Final Report

Generating Cinemagraphs

Tushar Turkar

Outline

Summary

Cinemagraphs are seamlessly looping media files wherein one or more prominent (or selected) region in the foreground is dynamically in motion while rest of the scene is static.

The Problem :

A regular process to generate a cinemagraph comprises of the following steps:

Recording - Capture stabilized footage, e.g., with a tripod
Editing Software - Import the raw footage and clip it to show the desired content
Masking - Create a mask to mobilize / immobilize the areas of interest
Composite - Apply the mask and composite it with a static (invert-masked) image from the clip.
Looping - Add seamless boundaries around clip on which to loop.

While all this can also be done with several algorithms proposed in the research papers mentioned ahead, creating a cinemagraph still remains a cumbersome task for a majority of users unfamiliar with such techniques.

Significance :

Cinemagraphs are the latest evolution of animated media

This new media has been slowly gaining grounds over its primitive counterparts. The subtle motion in a cinemagraph adds an appealing look to it making it well favored, trendy and thus, marketable on social media. Although, as discussed earlier, many non-tech savvy users find creation of a cinemagraph as too complicated. Providing an easy-to-use method to generate one would enable users to create aesthetically pleasing pieces of art.

This project aims at automatically synthesizing cinemagraph from a given sequence of frames without having to go through the hassle of dealing with laborious video editing software or implementing complicated algorithms.

Previous Work

This is a well researched field in Computer Graphics / Vision in that there are several methodologies and algorithms available to assist creating a cinemagraph in its various stages - stable video capture, video stabilization, selecting regions of mobility, object tracking, motion analysis, masking, blending, composition, seamless loops, and the list goes on.

Following are the research papers relevant to the aforementioned stages in creation of cinemagraph:

An Approach to Automatic Creation of Cinemagraphs - Searches for a sub-volume in the video with maximum cumulative flow field.
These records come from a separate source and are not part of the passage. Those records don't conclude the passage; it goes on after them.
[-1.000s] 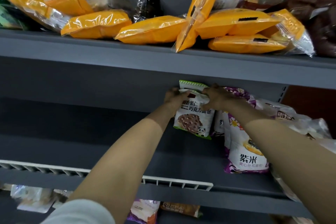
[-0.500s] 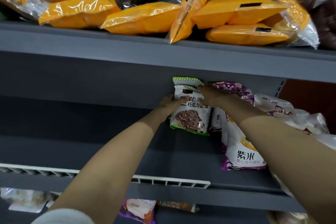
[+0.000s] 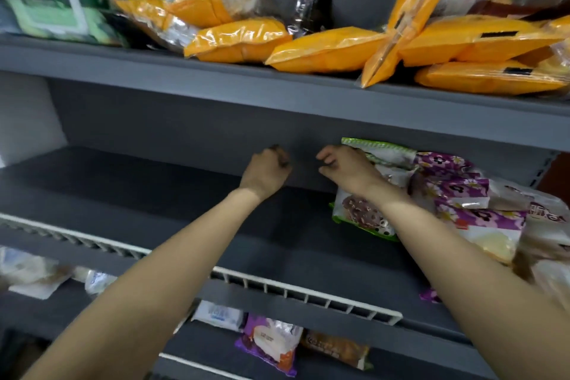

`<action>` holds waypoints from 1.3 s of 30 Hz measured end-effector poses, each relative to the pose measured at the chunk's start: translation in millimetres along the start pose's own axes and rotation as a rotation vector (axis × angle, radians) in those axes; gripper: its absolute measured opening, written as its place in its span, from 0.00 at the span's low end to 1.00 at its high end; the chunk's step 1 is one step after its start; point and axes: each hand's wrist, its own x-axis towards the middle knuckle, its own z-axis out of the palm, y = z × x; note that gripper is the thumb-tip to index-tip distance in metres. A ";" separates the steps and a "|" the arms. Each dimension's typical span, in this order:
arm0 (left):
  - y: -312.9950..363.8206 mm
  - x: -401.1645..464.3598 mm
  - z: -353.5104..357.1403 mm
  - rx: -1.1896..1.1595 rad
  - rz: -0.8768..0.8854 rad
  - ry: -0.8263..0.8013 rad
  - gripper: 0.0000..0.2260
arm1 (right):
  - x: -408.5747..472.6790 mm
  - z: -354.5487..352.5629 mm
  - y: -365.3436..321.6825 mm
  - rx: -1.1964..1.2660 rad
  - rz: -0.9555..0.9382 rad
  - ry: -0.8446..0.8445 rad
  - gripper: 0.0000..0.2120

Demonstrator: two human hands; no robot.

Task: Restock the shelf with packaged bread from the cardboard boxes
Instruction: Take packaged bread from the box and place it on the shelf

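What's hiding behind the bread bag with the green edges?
Behind the green-edged bread bag, another green-striped bag top pokes up. The rest of that one is covered, and the right hand and forearm hide more.

This is a shop. Grey display shelves (image 3: pixel 277 92) hold rows of packaged bread (image 3: pixel 327 48). A white wire rail (image 3: pixel 308 290) fronts one shelf.
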 end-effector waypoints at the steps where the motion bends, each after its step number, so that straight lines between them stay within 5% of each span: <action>1: -13.4 -5.9 -15.4 0.032 -0.011 0.022 0.11 | 0.4 10.5 -18.2 0.092 -0.016 -0.007 0.13; 8: -127.8 -61.9 -140.2 0.233 -0.134 0.215 0.10 | 14.4 105.9 -174.6 0.330 -0.141 -0.045 0.09; 19: -408.1 -189.0 -336.3 0.287 -0.486 0.354 0.12 | -3.8 321.8 -470.4 0.505 -0.373 -0.311 0.10; 24: -533.0 -227.8 -373.5 0.280 -0.677 0.201 0.11 | -6.8 429.7 -550.9 0.391 -0.421 -0.545 0.11; 31: -679.5 -230.0 -361.4 0.223 -0.850 -0.035 0.09 | 21.7 581.4 -593.5 0.167 -0.258 -0.739 0.14; 39: -804.1 -207.0 -325.0 0.302 -0.877 -0.395 0.26 | 68.6 722.4 -601.4 -0.103 -0.076 -0.865 0.28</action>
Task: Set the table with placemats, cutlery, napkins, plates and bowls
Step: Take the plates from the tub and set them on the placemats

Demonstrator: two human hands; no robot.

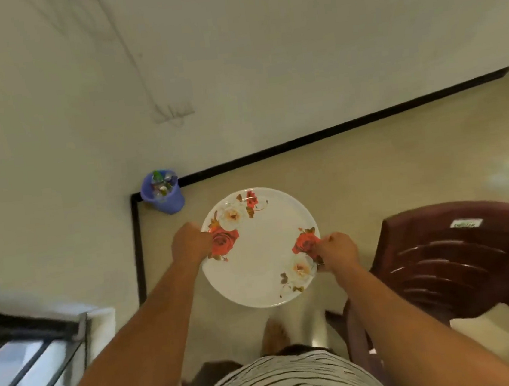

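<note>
I carry a round white plate point(264, 254) printed with red and cream roses, level in front of my body and above the floor. My left hand point(189, 243) grips its left rim, thumb over the edge. My right hand point(336, 251) grips the right rim the same way. No table, placemat, cutlery, napkin or bowl is in view.
A dark brown plastic chair point(449, 263) stands close at my right. A purple bin point(162, 191) with rubbish sits in the floor corner ahead. Beige tiled floor point(400, 161) spreads to the right. A barred window point(28, 358) is at lower left. The white wall point(234, 69) is ahead.
</note>
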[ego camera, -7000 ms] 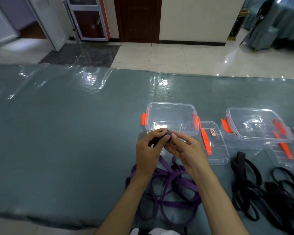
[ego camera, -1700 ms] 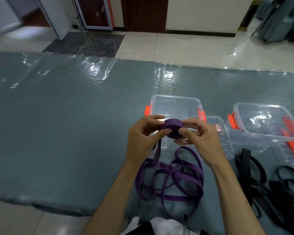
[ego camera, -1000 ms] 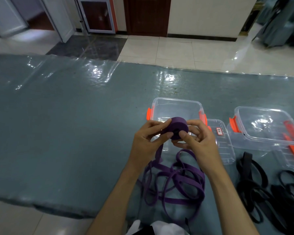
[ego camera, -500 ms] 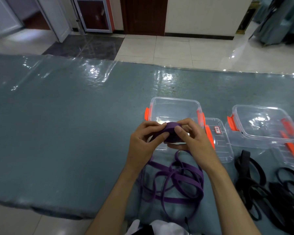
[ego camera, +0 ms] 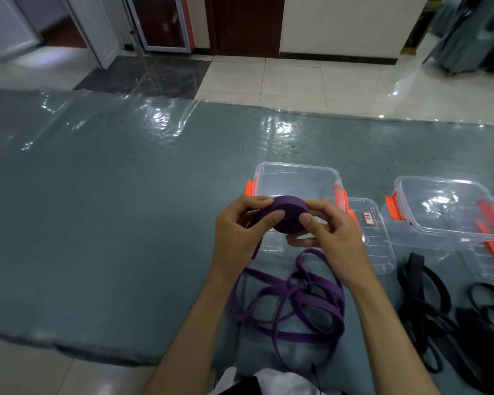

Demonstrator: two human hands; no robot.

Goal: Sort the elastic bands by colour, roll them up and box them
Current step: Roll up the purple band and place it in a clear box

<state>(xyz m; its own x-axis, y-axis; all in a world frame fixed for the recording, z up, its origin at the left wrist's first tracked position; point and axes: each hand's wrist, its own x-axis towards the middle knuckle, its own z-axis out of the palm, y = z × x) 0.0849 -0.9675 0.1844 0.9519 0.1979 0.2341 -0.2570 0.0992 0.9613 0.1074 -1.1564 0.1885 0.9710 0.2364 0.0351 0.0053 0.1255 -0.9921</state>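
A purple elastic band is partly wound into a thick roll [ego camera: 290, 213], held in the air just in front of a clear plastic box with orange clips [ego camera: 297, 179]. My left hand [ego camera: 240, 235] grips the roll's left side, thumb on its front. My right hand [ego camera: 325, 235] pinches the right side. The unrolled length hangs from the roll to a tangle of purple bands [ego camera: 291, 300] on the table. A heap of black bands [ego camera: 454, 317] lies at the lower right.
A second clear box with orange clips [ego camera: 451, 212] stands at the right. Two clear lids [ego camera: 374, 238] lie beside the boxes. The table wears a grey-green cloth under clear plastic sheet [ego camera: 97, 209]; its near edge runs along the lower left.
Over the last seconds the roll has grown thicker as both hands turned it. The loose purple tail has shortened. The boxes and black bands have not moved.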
Selecting Interesting Image Regions to Automatically Create Cinemagraphs - Focuses on determining compositions of masks and layers for dynamic region in a cinemagraph.

Towards Moment Imagery: Automatic Cinemagraphs - Provides an authoring tool for segmentation and interactive motion selection.
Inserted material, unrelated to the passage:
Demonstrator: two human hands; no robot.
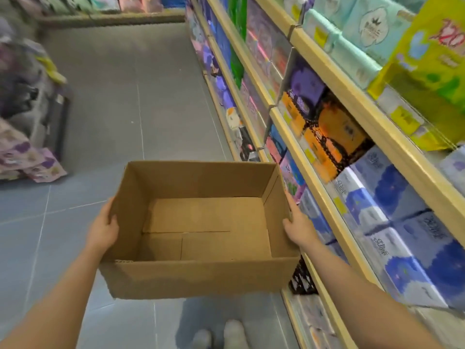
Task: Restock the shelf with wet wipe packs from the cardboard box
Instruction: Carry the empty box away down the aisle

Turning an Urban Scene Video into a Cinemagraph - Detects static geometry and dynamic appearance regions using temporal analysis

Automated Video Looping with Progressive Dynamism - Determines independent looping regions and provides interactive local adjustment over dynamism of the same.

For the scope of this project :

The reference primarily used is Selectively De-Animating Video[1]. In this paper, the user draws strokes determining the static and dynamic regions of the video and the proposed algorithm removes the motion of all the regions accept the selected one. This paper uses methods from Content-Preserving Warps for 3D Video Stabilization for video stabilization and Graphcut Textures for seamless looping.

Another paper Automatic Cinemagraph Portraits, heavily influenced by [1], captures the nuances of dynamic facial expressions for portraits. It uses a combination of face tracking and point tracking to segment face motions to remove large motions from the video, and preserve small facial expressions.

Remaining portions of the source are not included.